[Opening DATA SEGMENT section]

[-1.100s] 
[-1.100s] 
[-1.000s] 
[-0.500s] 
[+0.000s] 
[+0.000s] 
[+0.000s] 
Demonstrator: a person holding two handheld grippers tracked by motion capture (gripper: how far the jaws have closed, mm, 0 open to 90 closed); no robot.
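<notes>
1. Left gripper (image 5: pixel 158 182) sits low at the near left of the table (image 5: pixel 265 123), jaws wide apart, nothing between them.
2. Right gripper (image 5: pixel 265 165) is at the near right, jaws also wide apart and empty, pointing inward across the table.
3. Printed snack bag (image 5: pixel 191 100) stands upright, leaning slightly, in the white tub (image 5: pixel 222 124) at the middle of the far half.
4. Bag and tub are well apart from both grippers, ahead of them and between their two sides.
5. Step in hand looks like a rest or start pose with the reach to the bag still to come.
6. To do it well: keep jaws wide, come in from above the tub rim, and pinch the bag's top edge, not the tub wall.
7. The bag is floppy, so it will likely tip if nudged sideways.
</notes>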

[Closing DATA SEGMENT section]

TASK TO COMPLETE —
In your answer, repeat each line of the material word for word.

SOLVED PROBLEM —
[-1.100s] 
[-1.100s] 
[-1.000s] 
[-0.500s] 
[+0.000s] 
[+0.000s] 
[+0.000s] 
Demonstrator: a person holding two handheld grippers tracked by motion capture (gripper: how far the jaws have closed, mm, 0 open to 90 closed); no robot.
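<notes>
1. Left gripper (image 5: pixel 158 182) sits low at the near left of the table (image 5: pixel 265 123), jaws wide apart, nothing between them.
2. Right gripper (image 5: pixel 265 165) is at the near right, jaws also wide apart and empty, pointing inward across the table.
3. Printed snack bag (image 5: pixel 191 100) stands upright, leaning slightly, in the white tub (image 5: pixel 222 124) at the middle of the far half.
4. Bag and tub are well apart from both grippers, ahead of them and between their two sides.
5. Step in hand looks like a rest or start pose with the reach to the bag still to come.
6. To do it well: keep jaws wide, come in from above the tub rim, and pinch the bag's top edge, not the tub wall.
7. The bag is floppy, so it will likely tip if nudged sideways.
</notes>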

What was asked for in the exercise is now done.